**TASK REQUIREMENTS:**
What is the number of lines below that contain the word "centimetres"? Respond with that number alone.

[Extracted data entries]
⁂
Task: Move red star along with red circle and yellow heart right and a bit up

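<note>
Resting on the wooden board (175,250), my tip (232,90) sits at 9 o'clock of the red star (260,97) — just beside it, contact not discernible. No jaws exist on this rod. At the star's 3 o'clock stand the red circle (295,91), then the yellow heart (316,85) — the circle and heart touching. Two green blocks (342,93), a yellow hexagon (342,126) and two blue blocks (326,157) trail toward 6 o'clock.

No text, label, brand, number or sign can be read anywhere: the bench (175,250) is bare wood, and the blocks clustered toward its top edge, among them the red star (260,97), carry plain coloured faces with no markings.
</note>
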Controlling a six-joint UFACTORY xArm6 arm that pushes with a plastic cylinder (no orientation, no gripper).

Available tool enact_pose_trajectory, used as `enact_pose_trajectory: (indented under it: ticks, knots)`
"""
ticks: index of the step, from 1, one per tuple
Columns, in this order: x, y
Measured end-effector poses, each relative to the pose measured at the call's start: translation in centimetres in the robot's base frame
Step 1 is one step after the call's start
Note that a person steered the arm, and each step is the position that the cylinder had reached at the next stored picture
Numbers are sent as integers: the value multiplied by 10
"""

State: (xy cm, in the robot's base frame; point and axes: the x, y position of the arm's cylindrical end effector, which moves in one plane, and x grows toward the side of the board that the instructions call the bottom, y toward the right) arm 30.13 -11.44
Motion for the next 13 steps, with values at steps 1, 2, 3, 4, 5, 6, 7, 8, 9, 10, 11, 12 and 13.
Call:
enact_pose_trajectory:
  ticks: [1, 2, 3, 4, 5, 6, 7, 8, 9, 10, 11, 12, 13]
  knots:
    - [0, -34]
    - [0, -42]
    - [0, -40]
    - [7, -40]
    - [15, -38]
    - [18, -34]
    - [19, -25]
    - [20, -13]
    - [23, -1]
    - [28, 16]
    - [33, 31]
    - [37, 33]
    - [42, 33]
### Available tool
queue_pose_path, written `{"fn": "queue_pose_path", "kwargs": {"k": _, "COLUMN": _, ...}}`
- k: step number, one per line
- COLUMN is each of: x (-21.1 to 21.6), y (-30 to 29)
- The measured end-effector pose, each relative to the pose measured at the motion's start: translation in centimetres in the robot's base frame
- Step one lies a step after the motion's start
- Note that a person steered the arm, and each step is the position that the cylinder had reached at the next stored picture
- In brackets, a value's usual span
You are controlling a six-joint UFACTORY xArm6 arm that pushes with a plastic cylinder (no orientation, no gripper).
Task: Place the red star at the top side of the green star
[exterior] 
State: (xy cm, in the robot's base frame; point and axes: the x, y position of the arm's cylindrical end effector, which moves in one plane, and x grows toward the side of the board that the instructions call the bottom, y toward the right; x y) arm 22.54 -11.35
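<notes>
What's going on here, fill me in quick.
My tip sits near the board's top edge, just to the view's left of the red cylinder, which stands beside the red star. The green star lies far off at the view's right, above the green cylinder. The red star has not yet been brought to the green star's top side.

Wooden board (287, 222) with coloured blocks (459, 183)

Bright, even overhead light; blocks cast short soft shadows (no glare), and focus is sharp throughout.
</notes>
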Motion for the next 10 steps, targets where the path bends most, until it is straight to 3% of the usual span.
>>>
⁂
**ANSWER FOR THE TASK:**
2